Gillies sendiri melakukan formulasi dasar melalui coba-coba pada awalnya, yang kemudian dianggap berhasil. Salah satu teknik utama yang dikembangkan Gillies adalah cangkok kulit tube pedikel. "Sebuah lipatan kulit dipisahkan tetapi tidak terlepas dari bagian tubuh prajurit yang sehat, dijahit ke dalam tabung, dan kemudian dijahit ke daerah yang terluka," terangnya.

Baca Juga: Penemuan Kue Hazelnut-Almond Jejak Peninggalan Perang Dunia Kedua

"Suatu periode waktu diperlukan untuk memungkinkan suplai darah baru terbentuk di tempat implantasi. Kemudian dilepas, tabung dibuka dan kulit rata dijahit di atas area yang membutuhkan penutup," imbuh Kirby. Salah satu pasien pertana Gillies adalah Walter Yeo.

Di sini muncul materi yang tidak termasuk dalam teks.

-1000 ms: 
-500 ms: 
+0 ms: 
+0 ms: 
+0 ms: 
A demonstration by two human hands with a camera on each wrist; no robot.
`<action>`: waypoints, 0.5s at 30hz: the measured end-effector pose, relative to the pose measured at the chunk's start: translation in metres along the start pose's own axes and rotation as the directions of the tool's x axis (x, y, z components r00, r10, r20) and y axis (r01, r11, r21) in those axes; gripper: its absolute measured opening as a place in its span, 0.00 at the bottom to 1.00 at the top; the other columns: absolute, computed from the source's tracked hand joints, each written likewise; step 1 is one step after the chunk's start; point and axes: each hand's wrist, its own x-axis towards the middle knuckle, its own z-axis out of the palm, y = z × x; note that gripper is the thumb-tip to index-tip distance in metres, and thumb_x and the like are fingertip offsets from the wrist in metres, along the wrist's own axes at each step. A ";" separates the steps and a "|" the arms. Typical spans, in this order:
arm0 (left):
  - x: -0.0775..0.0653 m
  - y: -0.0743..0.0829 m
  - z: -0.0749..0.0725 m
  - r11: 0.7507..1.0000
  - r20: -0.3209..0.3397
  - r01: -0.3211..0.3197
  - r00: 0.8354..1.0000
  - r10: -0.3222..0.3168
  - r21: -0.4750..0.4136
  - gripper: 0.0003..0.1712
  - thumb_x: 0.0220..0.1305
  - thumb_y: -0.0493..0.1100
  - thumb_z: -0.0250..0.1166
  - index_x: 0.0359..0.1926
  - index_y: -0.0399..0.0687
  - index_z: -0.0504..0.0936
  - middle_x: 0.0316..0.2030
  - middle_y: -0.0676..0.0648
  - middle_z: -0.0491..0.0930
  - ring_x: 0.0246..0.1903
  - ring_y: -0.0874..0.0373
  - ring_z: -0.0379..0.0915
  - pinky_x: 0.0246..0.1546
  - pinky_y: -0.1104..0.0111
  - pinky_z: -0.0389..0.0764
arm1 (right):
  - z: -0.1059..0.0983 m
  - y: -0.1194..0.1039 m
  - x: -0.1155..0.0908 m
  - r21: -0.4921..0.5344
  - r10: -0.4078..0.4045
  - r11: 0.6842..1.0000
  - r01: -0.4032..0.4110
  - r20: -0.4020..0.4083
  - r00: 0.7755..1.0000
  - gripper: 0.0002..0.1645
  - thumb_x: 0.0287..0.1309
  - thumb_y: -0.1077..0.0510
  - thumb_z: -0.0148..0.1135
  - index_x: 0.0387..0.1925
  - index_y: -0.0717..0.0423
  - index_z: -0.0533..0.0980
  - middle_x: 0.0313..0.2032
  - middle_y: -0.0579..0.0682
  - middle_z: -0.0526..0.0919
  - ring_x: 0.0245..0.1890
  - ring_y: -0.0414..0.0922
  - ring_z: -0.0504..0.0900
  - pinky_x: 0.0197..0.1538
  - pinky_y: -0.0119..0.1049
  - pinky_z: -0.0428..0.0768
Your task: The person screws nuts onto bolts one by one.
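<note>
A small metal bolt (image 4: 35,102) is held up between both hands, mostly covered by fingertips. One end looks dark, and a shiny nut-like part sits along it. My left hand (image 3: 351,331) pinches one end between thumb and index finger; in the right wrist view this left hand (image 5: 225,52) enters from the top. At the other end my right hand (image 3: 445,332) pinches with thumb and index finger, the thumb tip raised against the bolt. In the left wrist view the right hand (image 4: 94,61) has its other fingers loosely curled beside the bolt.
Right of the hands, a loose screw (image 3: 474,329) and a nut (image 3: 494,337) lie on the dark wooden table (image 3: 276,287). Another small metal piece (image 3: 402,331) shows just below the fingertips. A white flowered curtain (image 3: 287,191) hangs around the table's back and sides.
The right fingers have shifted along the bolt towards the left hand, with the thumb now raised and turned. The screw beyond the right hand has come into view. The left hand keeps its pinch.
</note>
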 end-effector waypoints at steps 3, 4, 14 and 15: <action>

Yeo mengalami cedera wajah selama Pertempuran Jutlandia pada tahun 1916, termasuk kehilangan kelopak mata atas dan bawahnya. "Pedikel tabung menghasilkan 'topeng' kulit yang dicangkokkan di wajah dan matanya, menghasilkan kelopak mata baru," lanjutnya.

Hasilnya, meski jauh dari kata sempurna, setidaknya Yeo telah mendapatkan kembali kelopak matanya. "Yeo mendapatkan kembali kelopak matanya, namun seakan dia memiliki lagi wajah yang baru," ungkapnya.

 Baca Juga: Film 'Onoda', Kisah Nyata Gerilya Tentara Jepang Meski Perang Usai

Operasi wajah dan kepala yang kompleks, membutuhkan cara baru untuk memberikan anestesi. Berbeda dengan prosedur operasi zaman kuno, Gillies telah menunjukan kemunculan anestesi modern.

Tim anestesi di Queen Marry, merupakan salah satu rumah sakit yang dikembangkan oleh Gillies, mengembangkan metode melewatkan tabung karet dari hidung ke trakea (tenggorokan).

"Selain itu, mereka juga menghubungkan tabung endotrakeal (dari mulut ke tenggorokan) yang terbuat dari pipa karet, dan ini digunakan sampai hari ini," pungkas Kirby. Tidak ada yang dapat memenangkan perang selain para tenaga medis yang menyelamatkan jutaan jiwa dari kerusakan akibat perang.